ポイント3:四季報のランキング、注目は?
――四季報はデータが充実しているのでランキングも見ごたえがあります。オススメのランキングを教えてください!
夏号では、なんと言ってもTSRランキングです。巻頭では他に今期営業増益率ランキングを特集しています。巻末では会社計画比増額ランキング、営業利益率改善度ランキング、設備投資増加率ランキングを掲載しています。特に会社計画比増額ランキングは、四季報が会社業績計画より、業績予想を強気に見通している会社が分かりますので、是非チェックしてください。
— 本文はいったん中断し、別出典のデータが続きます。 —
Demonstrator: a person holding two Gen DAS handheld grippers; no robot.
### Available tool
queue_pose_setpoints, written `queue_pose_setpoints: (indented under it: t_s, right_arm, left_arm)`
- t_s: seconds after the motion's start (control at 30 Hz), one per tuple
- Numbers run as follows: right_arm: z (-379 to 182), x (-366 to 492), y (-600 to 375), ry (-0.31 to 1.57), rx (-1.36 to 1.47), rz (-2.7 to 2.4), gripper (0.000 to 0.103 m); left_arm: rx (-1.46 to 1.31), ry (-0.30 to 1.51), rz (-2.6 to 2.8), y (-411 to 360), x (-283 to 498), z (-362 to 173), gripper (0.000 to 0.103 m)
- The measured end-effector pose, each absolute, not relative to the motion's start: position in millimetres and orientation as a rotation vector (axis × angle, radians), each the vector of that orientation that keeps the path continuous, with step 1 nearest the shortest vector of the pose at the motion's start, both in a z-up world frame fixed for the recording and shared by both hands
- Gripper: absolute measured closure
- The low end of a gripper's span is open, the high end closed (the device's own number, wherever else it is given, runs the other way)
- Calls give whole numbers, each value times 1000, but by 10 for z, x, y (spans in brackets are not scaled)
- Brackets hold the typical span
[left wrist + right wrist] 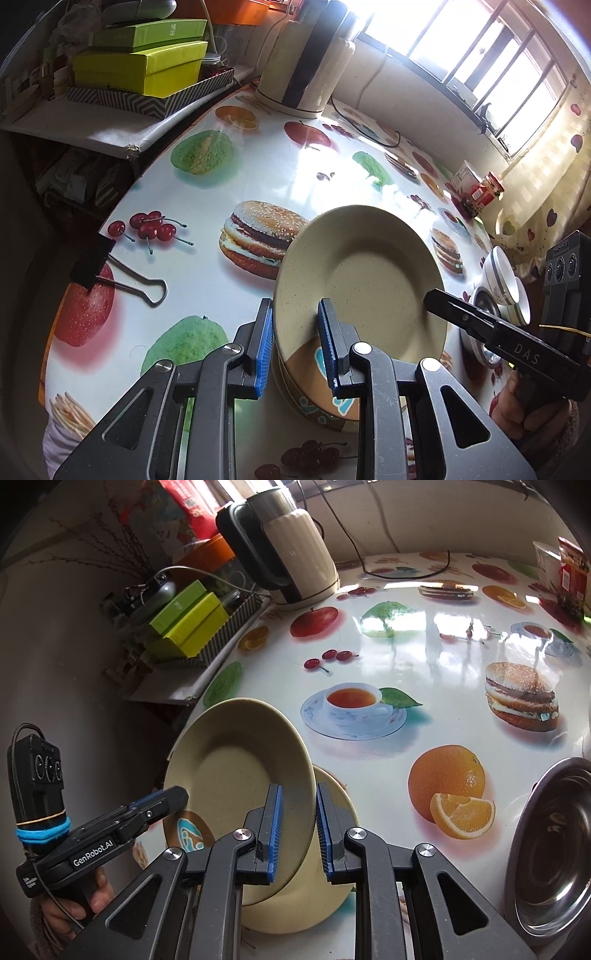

また、通常より大型のワイド版には、お宝ランキングをまとめた“袋綴じ”が、毎号付いています。今号は、こっそり内容をお知らせすると、会社業績計画が過去3期間、期初から上振れて着地した会社をまとめた過去3期間上方修正率ランキング、10万円以下で買える好業績企業ランキング、外国人持ち株比率増加ランキングなどです。
ポイント4:上位3位しか見ないのはもったいない!
いろいろなランキングがありますが、みなさん上位3位くらいまでしか見ない場合が多いようです。データを作っている側からすると、とてももったいない!実は、10位、20位以下にも“これから伸びそうな”有望株がゴロゴロしていることがあります。上位銘柄は、既に株価が上昇した後の場合も多いですし、ランキングをチェックする際は、範囲を広げて、有望株を探してみてください。
~ここでしか聞けない、四季報編集長の投資アドバイス~
「投資で世界を広げよう!」
――「初めて株を買う」、そんな初心者にアドバイスをお願いします。
株式売買をされている方の話を聞くと、「株投資をするとその会社について勉強して、そこから視野が広がる」という声をよく聞きます。『四季報』を読むだけでも、「この会社、名前をよく聞くけど、こんなことやっているのか!」など、発見があるようです。会社のどこに強みがあるのか、その会社だけでなくライバル会社などにも興味を広げていくと、株投資の楽しさも増すと思います。
先ほどのTSRのところで「中小企業に注目」とお伝えしましたが、未来に大きくなるような、「成長企業として期待したい!」と思うような会社を見つけることができるかもしれない。さらに自分の注目した会社が予想通りの変化を遂げるか、『四季報』を続けて読んで頂くと、会社が成長、衰退していく変化も分かります。みなさんがそれぞれ読み方を発見して頂けると、さらに面白さは広がっていくのではないかなと思います。
編集後記:「四季報のデータはどこから来る?」
記者150名が年に4回の取材・調査を重ねて製作する『四季報』。創刊は、「2.26事件」の年、1936年。「この時代に投資をする人は少数派では?」という推測はちょっと的外れで、日本は、実は投資先進国。というのも、先物取引を発明したのは、日本人です。大阪堂島の米相場が世界初と言われています。投資に対する素地があったので、長年四季報を購入し続けるファンが広がりました。休刊は1945年の1年だけ。世界唯一と言われる四半期発行の会社データブックです。80年以上にわたって取材・調査を続け、データを蓄積しているからこそ「四季報予想」が出せる。“バイブル”と呼ばれる所以です。
「四季報データで銘柄を選ぶなら」と題して、『会社四季報』の岡本編集長にお話をうかがいました。記事の一言一言に、重みがあることを感じとった取材でした。「好きだから」「なんとなく」の銘柄選びもありですが、せっかくなら、きちんと分析をして納得して購入してみてはいかがでしょうか。